-- Data extracts follows --
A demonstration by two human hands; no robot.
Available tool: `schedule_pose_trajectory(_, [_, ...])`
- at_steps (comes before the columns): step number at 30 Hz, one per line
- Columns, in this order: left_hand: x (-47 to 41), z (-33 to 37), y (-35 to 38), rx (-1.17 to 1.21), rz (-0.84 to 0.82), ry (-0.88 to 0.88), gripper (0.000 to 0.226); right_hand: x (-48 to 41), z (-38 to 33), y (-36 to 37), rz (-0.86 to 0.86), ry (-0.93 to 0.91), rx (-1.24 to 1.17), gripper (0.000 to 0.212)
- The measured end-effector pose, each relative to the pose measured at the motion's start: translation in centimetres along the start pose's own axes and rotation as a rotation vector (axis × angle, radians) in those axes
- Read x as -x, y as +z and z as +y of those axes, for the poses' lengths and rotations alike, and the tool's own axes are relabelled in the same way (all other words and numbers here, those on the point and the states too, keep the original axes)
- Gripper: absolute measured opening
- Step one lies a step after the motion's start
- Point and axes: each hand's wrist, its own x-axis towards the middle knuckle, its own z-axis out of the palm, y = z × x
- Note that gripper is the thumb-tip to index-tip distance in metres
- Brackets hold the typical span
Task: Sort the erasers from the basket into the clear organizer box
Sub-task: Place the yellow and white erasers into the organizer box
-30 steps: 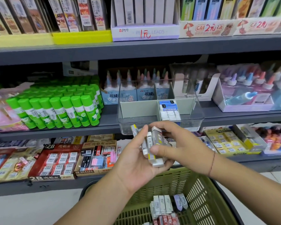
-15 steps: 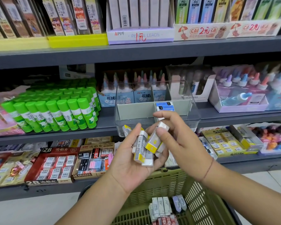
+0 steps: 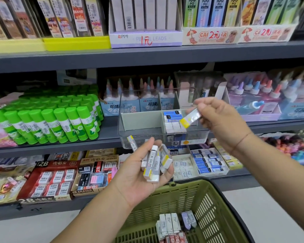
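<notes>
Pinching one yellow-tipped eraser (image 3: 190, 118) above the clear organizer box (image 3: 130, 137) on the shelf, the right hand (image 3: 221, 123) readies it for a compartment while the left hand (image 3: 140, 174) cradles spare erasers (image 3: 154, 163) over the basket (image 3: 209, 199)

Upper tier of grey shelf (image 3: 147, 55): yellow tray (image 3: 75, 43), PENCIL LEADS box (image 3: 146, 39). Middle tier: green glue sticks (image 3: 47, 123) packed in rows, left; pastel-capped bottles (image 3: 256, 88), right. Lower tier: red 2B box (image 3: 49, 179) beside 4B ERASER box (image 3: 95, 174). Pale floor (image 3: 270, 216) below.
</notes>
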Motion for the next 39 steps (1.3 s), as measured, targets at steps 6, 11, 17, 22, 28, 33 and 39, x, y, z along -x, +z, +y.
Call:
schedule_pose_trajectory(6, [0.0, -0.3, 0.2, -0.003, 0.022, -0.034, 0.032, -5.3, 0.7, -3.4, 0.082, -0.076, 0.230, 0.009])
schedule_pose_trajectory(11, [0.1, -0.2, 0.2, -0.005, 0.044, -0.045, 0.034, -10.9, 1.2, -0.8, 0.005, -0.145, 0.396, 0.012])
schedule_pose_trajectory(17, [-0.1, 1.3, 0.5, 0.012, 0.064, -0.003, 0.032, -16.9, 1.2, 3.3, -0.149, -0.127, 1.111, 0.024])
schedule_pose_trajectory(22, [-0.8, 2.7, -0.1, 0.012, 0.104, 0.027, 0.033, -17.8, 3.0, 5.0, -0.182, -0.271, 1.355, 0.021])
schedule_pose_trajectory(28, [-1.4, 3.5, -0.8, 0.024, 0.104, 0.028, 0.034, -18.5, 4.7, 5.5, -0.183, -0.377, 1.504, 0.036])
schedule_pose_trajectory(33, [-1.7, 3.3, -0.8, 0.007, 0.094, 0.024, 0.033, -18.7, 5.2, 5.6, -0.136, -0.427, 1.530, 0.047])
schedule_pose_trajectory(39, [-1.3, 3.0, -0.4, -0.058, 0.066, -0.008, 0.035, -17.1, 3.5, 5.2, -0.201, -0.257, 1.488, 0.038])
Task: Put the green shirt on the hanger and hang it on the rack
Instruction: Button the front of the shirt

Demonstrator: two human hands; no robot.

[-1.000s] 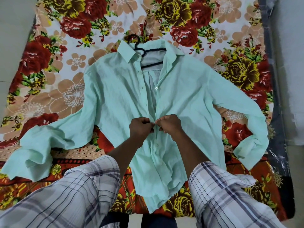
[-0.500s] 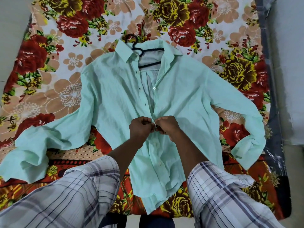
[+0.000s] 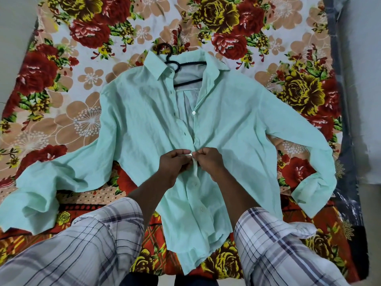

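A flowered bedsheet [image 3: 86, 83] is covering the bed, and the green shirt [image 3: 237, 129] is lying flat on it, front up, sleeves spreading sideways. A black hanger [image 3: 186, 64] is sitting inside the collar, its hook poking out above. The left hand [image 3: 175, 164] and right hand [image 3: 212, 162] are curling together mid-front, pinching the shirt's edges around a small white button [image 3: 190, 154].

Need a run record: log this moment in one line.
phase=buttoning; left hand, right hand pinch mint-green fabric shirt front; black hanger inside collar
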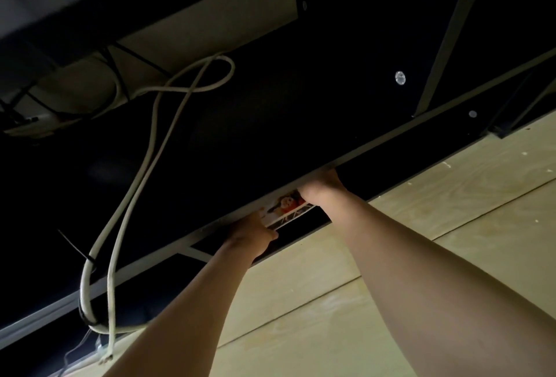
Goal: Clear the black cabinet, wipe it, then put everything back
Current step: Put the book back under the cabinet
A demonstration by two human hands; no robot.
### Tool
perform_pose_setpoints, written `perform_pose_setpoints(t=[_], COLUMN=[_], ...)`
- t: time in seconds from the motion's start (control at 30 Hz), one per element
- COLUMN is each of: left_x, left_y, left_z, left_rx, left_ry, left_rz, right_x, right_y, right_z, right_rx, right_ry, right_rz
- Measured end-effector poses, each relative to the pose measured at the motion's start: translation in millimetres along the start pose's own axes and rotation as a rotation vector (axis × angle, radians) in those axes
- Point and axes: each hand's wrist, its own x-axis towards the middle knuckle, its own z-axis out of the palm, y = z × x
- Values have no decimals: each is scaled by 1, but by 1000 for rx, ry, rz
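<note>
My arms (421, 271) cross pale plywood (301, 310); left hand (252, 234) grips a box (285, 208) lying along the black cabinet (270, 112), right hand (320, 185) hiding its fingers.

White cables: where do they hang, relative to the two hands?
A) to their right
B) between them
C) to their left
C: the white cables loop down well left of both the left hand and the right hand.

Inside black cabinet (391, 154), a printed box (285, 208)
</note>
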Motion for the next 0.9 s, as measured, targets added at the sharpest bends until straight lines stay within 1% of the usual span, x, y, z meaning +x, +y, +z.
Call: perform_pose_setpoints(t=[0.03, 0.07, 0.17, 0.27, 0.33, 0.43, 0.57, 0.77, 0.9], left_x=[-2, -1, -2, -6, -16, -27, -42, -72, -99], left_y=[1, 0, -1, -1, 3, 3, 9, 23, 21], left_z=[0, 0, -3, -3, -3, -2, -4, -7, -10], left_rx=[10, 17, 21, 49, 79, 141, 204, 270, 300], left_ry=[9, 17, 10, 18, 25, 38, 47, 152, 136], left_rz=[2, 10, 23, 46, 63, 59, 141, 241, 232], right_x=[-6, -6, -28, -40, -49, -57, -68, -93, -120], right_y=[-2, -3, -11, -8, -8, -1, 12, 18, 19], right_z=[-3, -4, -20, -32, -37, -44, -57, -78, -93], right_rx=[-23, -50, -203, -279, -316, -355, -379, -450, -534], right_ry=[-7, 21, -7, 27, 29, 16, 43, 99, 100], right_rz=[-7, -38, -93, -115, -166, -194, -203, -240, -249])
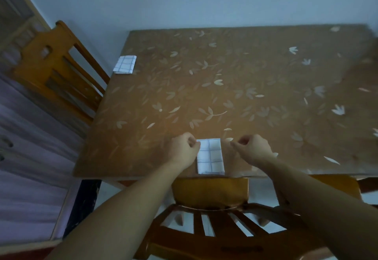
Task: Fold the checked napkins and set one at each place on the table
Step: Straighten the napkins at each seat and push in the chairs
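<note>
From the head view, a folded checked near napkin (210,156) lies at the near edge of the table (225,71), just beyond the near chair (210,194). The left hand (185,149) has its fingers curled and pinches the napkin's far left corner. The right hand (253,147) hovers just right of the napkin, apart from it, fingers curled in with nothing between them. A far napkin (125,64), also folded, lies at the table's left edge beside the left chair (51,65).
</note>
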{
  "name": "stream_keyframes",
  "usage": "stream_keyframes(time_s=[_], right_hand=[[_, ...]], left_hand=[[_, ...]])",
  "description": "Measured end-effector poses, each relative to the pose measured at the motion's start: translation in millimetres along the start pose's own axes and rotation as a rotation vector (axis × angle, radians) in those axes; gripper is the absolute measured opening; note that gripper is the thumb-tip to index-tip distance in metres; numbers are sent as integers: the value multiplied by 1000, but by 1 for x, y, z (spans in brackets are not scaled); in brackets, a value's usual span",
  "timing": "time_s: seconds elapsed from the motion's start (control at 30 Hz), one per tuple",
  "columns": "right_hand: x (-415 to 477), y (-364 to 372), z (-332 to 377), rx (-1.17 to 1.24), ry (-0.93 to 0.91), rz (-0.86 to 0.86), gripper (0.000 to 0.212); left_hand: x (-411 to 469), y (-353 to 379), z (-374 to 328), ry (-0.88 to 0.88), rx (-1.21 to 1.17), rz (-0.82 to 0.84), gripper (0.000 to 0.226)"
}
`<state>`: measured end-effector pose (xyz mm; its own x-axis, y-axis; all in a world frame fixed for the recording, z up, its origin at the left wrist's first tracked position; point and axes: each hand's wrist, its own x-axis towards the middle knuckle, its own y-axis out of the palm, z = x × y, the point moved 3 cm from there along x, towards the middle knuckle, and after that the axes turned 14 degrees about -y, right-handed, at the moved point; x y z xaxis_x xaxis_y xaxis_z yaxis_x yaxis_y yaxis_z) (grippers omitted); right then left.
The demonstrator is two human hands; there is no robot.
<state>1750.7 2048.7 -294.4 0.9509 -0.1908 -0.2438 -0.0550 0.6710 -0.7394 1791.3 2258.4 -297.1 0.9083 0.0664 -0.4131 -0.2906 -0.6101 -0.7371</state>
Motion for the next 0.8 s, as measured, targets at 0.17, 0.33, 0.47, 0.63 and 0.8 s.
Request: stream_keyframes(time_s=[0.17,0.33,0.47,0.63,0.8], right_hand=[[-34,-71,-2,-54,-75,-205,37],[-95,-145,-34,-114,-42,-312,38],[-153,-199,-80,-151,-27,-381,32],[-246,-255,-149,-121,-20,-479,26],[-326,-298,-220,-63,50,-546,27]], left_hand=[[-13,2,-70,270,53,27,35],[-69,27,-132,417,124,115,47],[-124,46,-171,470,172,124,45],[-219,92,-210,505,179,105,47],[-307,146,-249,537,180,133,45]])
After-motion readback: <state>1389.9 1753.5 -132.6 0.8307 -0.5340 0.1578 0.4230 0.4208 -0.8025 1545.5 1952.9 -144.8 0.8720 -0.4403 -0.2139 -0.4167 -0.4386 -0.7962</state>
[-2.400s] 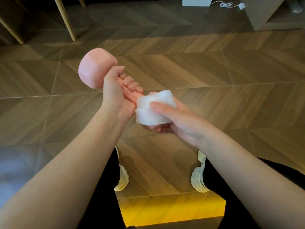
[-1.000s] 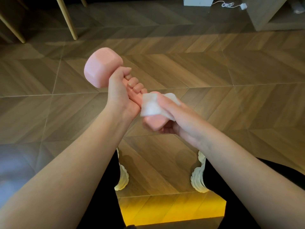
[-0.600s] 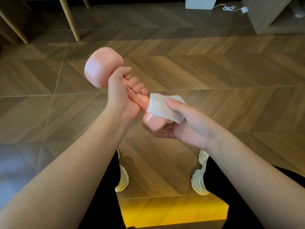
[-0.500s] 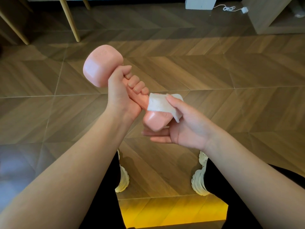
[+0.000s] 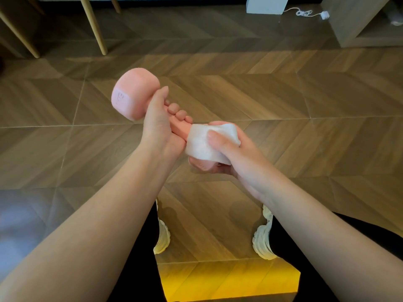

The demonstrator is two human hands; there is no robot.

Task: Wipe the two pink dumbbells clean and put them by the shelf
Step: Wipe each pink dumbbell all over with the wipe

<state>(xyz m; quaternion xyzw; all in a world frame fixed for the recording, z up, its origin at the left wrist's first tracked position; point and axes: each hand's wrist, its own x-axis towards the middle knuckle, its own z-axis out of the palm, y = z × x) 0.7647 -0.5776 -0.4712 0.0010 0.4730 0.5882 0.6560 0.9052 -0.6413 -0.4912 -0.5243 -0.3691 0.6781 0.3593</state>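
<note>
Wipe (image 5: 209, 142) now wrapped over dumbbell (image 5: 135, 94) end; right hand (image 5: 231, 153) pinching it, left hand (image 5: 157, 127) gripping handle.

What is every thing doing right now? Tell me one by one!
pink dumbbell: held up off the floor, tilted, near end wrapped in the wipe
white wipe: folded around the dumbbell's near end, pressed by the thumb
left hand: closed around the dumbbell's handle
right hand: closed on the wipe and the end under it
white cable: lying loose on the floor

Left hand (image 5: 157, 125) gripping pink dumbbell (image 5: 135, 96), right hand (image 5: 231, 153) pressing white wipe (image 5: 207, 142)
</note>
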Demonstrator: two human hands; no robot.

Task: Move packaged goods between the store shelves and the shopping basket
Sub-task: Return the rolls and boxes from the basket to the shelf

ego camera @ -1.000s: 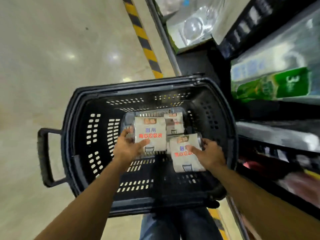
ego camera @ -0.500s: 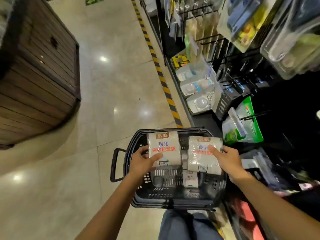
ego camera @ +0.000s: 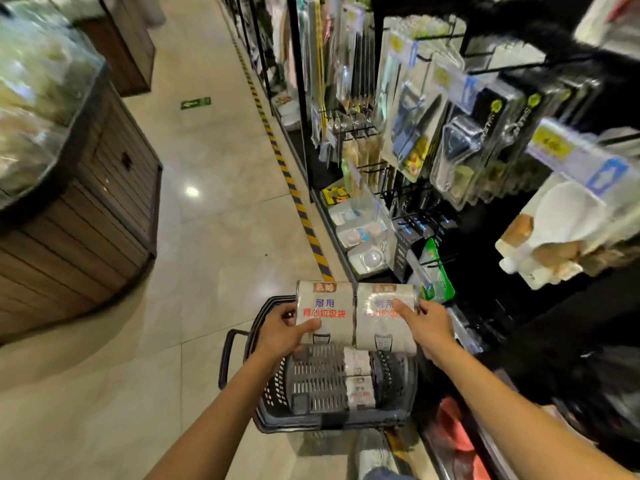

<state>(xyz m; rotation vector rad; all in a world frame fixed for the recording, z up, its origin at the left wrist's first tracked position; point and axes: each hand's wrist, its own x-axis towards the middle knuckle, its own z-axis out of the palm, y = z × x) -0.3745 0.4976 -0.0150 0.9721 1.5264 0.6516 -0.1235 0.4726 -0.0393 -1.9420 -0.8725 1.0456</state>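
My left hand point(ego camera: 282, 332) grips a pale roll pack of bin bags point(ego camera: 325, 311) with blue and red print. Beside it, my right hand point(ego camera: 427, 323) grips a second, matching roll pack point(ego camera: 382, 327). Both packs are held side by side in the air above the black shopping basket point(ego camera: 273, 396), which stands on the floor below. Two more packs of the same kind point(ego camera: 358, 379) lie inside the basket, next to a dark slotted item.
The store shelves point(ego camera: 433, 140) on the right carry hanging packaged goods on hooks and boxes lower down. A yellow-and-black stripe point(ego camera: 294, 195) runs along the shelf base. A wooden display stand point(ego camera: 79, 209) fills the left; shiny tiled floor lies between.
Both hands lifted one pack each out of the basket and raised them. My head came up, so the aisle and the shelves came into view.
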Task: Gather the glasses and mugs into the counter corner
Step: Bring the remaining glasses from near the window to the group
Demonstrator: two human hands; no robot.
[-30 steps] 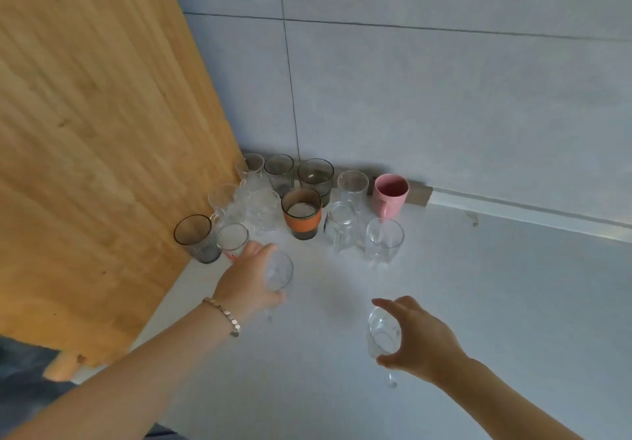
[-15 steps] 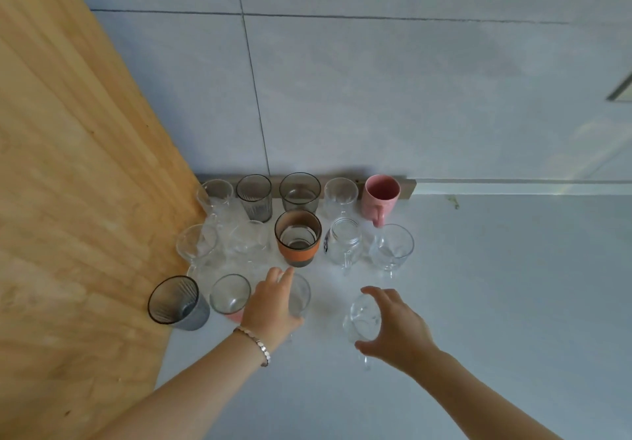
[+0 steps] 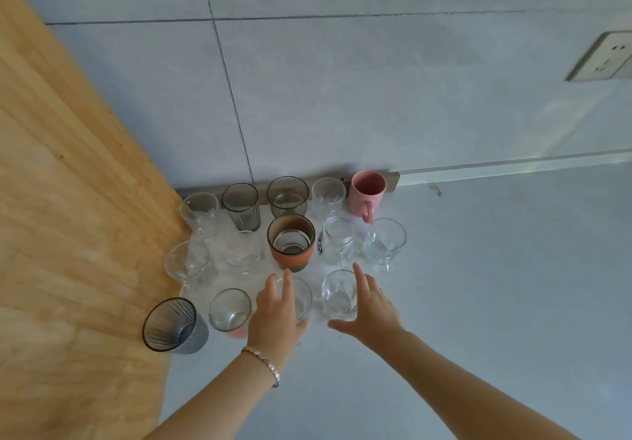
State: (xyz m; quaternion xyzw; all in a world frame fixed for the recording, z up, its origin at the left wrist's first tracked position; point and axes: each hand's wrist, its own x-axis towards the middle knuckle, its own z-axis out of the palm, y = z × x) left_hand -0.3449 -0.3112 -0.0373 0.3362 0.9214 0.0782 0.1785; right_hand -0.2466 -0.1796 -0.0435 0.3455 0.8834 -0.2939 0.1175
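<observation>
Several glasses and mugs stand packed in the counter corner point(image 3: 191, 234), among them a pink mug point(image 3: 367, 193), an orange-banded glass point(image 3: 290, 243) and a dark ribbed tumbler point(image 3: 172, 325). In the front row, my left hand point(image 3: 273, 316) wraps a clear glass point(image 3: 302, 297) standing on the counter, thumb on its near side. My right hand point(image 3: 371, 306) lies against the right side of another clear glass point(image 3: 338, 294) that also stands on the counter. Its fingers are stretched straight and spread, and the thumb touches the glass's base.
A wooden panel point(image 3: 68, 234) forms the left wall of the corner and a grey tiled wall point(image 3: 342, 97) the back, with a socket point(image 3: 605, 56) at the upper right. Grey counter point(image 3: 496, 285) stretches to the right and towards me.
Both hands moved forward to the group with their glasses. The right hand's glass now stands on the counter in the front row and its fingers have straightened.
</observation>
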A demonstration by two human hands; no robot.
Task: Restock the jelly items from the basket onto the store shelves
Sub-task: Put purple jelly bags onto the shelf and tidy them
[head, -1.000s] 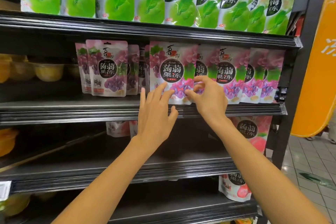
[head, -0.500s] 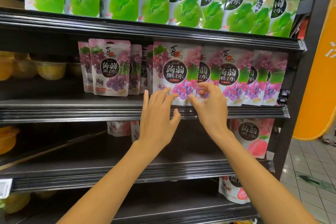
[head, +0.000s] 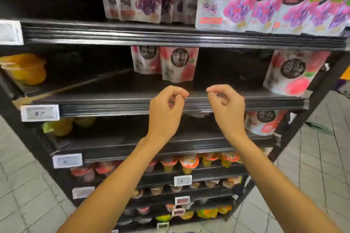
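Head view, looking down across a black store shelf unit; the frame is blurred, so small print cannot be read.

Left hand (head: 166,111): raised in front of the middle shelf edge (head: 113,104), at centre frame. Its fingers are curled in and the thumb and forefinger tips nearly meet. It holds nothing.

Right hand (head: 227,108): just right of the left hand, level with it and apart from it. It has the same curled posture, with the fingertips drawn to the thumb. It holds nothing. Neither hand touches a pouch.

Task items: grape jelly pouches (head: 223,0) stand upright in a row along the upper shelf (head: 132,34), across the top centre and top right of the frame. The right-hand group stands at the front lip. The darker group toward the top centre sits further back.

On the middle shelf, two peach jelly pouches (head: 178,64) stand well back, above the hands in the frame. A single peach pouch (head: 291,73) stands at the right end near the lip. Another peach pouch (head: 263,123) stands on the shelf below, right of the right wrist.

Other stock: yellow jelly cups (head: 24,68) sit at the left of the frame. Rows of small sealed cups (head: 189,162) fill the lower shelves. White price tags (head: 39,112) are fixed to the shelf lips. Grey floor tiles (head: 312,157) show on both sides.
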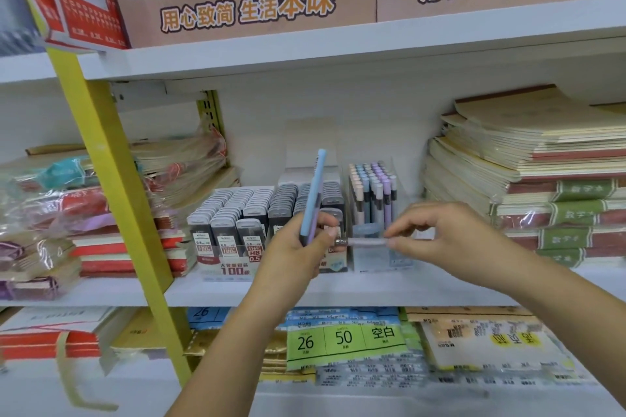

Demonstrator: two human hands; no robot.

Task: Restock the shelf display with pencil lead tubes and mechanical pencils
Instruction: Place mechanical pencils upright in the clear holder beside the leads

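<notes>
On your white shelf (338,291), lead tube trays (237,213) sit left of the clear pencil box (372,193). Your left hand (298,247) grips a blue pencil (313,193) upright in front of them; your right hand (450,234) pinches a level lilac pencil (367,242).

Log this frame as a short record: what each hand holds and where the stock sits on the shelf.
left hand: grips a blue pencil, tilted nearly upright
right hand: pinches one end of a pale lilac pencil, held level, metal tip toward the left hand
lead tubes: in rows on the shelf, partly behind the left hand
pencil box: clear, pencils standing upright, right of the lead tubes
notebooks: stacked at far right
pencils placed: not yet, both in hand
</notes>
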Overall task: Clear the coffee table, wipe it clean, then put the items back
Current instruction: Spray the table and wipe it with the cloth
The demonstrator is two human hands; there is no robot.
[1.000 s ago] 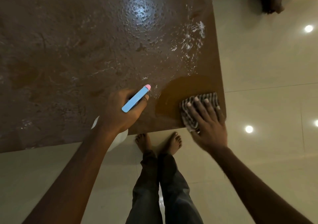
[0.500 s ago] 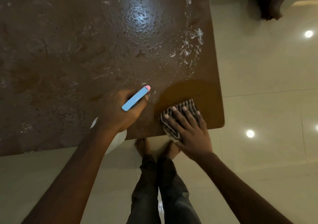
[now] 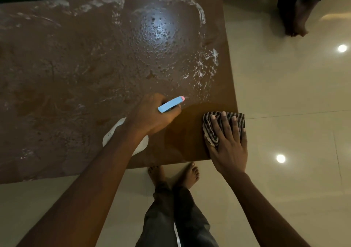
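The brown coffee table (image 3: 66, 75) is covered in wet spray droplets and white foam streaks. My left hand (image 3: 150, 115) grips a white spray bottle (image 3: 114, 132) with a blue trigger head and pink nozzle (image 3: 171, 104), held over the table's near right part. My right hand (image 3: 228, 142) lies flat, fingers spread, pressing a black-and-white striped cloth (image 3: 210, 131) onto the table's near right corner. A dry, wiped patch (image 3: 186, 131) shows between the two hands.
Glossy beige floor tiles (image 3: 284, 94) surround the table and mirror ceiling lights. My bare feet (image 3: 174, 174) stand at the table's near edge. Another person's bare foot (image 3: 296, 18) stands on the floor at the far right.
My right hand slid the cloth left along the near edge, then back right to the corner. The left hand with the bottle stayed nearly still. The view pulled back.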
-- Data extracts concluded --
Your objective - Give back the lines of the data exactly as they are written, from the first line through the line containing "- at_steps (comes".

Completed exercise -
A demonstration by two human hands; no robot.
Available tool: `schedule_pose_trajectory(_, [_, ...])`
- at_steps (comes before the columns): step number at 30 Hz, one per line

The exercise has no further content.